## Task goal
Lines where the string "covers" appears are to be copied from the entries below.

>>>>>

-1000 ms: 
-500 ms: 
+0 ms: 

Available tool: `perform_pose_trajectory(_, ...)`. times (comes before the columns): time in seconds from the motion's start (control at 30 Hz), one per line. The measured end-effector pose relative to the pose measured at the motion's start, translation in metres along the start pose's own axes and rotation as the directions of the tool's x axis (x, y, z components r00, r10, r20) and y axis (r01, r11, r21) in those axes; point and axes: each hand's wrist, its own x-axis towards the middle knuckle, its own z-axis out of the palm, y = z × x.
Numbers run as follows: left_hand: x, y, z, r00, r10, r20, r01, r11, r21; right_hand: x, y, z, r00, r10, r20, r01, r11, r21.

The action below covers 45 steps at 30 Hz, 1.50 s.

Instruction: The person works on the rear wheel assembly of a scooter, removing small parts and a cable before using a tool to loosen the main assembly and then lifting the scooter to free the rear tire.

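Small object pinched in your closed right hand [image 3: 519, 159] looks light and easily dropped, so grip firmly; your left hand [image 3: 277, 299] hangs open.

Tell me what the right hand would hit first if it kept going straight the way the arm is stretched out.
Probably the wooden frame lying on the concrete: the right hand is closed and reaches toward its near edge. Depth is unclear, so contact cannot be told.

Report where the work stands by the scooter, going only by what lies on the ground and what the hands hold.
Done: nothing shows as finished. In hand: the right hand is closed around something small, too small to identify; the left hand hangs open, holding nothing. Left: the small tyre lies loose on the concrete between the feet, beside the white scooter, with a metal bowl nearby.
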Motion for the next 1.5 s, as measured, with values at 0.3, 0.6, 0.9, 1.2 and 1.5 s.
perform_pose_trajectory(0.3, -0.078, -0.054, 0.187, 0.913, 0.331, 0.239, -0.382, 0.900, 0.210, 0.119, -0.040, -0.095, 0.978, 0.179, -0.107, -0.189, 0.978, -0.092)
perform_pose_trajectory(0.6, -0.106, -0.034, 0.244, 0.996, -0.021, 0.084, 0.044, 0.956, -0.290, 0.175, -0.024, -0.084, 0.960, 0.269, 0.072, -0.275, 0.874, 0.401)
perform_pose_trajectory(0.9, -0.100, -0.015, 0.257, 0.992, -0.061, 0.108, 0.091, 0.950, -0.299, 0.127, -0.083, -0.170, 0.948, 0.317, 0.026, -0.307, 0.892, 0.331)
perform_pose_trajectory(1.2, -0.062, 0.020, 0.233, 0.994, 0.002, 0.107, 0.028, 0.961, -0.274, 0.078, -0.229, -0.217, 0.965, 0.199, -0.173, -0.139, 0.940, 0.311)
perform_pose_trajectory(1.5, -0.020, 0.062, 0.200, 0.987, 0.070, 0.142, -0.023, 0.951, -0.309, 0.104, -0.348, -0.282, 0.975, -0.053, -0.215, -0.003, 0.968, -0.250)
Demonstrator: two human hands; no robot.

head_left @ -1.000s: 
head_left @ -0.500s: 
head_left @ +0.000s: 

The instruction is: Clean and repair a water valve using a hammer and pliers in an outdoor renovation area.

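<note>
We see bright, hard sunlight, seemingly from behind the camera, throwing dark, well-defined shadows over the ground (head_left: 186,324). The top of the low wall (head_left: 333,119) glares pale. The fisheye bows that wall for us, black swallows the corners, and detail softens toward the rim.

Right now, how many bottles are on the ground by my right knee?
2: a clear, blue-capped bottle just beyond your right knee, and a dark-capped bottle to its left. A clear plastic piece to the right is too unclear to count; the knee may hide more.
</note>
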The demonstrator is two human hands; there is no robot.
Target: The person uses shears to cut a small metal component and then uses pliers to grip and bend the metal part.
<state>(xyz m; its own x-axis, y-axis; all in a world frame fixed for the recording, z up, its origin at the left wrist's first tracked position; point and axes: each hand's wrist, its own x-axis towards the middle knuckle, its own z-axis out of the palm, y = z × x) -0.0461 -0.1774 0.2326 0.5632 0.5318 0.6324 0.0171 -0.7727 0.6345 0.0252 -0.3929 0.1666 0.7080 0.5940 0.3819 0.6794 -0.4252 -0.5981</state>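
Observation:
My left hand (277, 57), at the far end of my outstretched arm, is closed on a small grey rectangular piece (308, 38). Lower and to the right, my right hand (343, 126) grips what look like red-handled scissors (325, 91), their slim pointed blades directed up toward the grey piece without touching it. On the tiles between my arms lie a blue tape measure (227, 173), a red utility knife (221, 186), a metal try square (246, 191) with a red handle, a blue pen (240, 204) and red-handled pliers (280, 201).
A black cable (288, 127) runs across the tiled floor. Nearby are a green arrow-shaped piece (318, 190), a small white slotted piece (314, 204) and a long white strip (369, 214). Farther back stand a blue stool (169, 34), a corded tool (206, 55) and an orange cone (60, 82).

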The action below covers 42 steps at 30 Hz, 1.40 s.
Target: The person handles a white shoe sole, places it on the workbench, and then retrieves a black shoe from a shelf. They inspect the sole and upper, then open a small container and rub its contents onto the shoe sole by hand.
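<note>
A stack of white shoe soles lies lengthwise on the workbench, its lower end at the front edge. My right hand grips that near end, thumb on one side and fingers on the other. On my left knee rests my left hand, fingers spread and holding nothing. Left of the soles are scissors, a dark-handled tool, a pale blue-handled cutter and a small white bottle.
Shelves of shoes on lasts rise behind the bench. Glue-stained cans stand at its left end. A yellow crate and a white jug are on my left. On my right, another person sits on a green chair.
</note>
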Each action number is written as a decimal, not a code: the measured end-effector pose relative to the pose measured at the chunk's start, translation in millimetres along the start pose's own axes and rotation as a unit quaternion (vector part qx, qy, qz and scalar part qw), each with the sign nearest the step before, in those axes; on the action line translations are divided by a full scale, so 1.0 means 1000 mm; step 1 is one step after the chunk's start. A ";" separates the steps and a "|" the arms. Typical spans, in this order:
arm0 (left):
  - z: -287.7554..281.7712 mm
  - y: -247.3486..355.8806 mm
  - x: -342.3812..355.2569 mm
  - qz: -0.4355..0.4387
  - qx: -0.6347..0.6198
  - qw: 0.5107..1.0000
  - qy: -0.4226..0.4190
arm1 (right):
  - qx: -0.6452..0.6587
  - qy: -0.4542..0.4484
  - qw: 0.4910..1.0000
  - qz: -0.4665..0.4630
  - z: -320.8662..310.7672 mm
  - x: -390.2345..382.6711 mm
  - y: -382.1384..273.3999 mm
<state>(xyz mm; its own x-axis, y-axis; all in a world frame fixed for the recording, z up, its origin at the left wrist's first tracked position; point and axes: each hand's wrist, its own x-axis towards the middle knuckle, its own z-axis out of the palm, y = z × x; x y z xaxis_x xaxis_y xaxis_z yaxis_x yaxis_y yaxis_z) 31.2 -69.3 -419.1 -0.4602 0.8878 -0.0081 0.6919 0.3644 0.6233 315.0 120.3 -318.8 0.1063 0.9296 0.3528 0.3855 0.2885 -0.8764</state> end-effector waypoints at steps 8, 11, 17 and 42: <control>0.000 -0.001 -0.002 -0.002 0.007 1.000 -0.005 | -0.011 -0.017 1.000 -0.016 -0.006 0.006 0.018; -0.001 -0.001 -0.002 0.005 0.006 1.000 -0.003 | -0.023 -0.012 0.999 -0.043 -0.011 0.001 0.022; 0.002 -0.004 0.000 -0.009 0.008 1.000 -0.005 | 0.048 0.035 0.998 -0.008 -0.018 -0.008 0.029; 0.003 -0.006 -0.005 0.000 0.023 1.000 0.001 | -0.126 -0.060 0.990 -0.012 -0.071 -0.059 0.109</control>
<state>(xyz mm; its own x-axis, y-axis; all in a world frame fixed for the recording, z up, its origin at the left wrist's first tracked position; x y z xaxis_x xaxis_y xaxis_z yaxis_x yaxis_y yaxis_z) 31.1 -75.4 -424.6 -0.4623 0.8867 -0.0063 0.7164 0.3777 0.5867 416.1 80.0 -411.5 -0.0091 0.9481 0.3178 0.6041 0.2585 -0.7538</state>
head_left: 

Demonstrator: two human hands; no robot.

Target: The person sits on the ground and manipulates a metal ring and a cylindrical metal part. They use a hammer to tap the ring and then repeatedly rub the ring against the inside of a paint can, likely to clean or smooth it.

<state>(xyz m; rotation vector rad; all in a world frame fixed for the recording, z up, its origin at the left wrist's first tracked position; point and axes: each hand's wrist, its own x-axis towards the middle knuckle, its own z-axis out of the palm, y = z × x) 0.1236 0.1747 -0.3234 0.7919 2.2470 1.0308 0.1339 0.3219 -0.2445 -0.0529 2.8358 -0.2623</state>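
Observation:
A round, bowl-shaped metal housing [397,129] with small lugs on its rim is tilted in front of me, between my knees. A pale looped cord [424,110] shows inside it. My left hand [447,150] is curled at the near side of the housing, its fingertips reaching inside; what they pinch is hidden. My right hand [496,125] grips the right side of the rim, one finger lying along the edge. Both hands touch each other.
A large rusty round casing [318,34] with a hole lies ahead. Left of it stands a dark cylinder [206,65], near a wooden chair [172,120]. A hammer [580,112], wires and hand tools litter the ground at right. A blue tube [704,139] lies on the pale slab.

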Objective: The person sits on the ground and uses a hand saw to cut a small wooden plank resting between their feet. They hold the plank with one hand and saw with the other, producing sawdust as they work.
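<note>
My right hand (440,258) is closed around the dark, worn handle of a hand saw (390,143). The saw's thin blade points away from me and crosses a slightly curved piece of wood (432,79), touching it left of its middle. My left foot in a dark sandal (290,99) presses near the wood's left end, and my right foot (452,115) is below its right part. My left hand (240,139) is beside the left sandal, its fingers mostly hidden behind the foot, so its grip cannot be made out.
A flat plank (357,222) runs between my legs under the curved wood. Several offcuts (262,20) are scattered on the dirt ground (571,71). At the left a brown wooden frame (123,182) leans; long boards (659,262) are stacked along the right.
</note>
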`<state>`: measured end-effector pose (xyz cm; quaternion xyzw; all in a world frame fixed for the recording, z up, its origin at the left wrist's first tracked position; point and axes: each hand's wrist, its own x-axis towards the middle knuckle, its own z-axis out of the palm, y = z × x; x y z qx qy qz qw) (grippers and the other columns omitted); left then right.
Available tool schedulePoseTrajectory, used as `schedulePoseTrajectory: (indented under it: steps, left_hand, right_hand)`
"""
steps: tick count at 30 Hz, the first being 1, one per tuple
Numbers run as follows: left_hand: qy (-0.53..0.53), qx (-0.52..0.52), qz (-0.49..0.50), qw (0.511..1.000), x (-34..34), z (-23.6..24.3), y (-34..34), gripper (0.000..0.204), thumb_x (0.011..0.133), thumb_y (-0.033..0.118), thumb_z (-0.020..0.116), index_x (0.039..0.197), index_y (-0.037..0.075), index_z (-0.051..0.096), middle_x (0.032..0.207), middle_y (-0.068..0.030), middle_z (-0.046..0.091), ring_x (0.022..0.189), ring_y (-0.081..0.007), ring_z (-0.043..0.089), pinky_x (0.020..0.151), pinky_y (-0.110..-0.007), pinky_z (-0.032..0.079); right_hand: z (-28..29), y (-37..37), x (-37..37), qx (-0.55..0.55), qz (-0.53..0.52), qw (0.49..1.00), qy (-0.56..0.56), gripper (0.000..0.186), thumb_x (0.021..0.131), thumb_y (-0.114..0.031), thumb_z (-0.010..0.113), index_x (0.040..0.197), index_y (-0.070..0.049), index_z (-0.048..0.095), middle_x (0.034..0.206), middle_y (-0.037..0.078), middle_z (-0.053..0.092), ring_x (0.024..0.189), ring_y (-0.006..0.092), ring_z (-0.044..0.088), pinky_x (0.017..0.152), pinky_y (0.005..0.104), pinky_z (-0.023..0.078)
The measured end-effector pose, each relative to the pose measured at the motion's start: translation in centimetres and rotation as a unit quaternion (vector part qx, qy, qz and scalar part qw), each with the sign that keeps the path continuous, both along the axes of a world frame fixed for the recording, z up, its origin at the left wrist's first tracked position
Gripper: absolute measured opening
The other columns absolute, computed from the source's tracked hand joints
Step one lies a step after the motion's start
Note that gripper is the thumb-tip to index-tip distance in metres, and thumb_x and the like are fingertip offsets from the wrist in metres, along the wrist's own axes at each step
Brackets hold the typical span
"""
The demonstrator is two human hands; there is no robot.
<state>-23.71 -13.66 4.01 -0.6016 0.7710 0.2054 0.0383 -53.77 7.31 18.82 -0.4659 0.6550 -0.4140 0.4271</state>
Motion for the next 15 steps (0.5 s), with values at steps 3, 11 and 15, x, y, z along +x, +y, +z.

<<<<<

## Final answer
The action below covers 45 steps at 30 Hz, 1.50 s.
The action below covers 42 steps at 30 Hz, 1.40 s.

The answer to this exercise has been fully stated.